Wecker, 67, who describes himself as “born and bred” in Silver Spring, has worked in Jewish education for more than four decades, serving in head positions at several schools along the East Coast. Wecker lives in Baltimore, but said he is excited to work in the Washington area, especially under the umbrella of the Silver Spring Jewish Center in Kemp Mill, founded by Wecker’s mentor, Rabbi Herzel Kranz.
“This school is very special to me because my parents were members of Rabbi Kranz’s synagogue,” Wecker explained. “It’s a wonderful opportunity to support him and his efforts.”
Wecker attended what is now Yeshiva of Greater Washington. He said he followed the guidance of Kranz, who provided direction and advice from theological Jewish questions to marriage advice.
“Any problem they have, anything they like to discuss, they come and clear it with me,” Kranz said. “I don’t tell people to do anything, but [Wecker] liked my views on Judaism and life. He went on to cater his life to Jewish education. I think I played a big part — I can’t say the only part — in how he wants to dedicate himself.”
Kranz thinks Wecker is a great fit given his passion for teaching Judaism and his extensive experience in the field.
“He’s very gentle, very bright and wholly committed to promoting Judaism. He’s dedicating his life to something very personal,” Kranz said, “Can you get anything better than that?”
Kranz’s daughter, Chaya Kranz, is the executive director of the Silver Spring Jewish Center. Like her father, Chaya Kranz thinks Wecker’s “personable, warm, engaging, team-work” style will bode well for the Jewish Academy of Fine Arts and the Silver Spring Learning Center.
“He makes you feel like a team member, he always wants to work together with you,” Chaya Kranz said, “He wants to know more about the students, about the staff, about how to accommodate everyone. He’s very caring.”
Chaya Kranz said Wecker is interested in starting the school day earlier so school releases earlier on Friday afternoons, giving families more time to prepare for Shabbat.
Wecker believes one of the biggest strengths of the institutions is their individualized approach to instruction. He wants to continue to walk the “fine line” between covering material for the whole class and personalizing education for each pupil.

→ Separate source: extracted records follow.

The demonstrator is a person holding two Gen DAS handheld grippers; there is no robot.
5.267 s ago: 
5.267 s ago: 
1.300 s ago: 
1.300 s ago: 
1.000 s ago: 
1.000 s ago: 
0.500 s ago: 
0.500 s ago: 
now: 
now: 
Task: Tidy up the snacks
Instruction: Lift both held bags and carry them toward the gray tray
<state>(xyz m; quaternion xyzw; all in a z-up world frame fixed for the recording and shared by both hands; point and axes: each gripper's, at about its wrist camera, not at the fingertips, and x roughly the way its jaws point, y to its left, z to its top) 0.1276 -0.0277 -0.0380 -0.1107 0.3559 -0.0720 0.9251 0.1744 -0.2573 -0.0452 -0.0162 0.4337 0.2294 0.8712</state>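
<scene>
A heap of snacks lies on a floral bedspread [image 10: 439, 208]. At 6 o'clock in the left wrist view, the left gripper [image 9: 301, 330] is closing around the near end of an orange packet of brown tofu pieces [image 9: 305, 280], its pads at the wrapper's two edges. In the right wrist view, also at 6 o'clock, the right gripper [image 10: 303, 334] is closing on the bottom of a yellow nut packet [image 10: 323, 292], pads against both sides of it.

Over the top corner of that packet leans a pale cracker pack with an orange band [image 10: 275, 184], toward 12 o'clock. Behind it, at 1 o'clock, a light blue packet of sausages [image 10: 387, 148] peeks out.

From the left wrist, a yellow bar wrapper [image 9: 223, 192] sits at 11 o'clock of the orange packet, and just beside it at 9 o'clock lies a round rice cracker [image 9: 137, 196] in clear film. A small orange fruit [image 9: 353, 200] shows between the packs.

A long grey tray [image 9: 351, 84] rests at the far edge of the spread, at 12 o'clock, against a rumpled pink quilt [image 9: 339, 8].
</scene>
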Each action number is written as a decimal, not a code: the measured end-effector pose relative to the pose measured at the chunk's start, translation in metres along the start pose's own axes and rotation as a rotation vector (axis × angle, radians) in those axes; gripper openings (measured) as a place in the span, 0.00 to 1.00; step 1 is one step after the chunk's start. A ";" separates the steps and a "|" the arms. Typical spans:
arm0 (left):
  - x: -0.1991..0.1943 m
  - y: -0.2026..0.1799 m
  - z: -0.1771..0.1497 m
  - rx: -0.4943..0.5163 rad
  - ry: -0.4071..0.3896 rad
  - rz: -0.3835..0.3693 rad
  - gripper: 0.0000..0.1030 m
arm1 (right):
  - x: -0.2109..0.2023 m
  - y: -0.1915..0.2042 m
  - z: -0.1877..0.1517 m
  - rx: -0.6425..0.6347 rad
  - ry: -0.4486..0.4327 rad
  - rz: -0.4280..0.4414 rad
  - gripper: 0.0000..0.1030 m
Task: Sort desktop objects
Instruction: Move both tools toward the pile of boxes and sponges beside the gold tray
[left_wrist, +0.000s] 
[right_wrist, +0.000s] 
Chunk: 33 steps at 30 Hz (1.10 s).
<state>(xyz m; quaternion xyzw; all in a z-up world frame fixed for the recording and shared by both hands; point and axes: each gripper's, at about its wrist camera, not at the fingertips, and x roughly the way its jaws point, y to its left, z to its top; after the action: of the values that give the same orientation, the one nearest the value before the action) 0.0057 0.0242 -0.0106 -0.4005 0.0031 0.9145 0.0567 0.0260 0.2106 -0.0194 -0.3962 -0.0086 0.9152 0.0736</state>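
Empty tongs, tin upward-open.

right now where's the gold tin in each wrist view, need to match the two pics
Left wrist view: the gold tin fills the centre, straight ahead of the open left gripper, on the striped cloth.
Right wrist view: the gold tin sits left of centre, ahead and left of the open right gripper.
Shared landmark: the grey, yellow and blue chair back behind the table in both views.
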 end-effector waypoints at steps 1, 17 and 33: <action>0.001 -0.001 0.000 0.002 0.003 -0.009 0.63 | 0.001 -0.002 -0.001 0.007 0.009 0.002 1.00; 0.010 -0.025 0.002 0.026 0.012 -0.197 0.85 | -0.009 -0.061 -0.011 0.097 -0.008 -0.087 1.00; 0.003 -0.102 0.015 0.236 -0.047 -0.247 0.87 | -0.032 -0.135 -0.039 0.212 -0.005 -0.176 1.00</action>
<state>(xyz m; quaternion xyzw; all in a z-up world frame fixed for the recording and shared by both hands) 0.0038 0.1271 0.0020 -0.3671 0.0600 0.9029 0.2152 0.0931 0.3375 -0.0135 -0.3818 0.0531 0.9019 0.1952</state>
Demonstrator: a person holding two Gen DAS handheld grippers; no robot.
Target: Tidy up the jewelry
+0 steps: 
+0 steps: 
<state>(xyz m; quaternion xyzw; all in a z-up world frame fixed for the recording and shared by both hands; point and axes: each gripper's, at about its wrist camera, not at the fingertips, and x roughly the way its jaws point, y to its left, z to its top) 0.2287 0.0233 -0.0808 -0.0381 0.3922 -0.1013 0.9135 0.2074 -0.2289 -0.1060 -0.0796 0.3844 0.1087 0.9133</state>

“My goal is that no Jewish child is left behind. Every child needs an environment in which they’re appropriately challenged,” Wecker said, “The goal isn’t just studying Jewish texts and traditions, but to imbue a commitment to Jewish continuity.”
Wecker is scheduled to start as principal in July, although he’s already been working with the Jewish Academy of Fine Arts and the Silver Spring Learning Center as a consultant for several months.
“It’s been really positive,” Wecker said of his time so far, “There’s a lot of teachers, a lot of parents, a lot of students that are deeply committed to the school.”
Molly Zatman is a freelance writer.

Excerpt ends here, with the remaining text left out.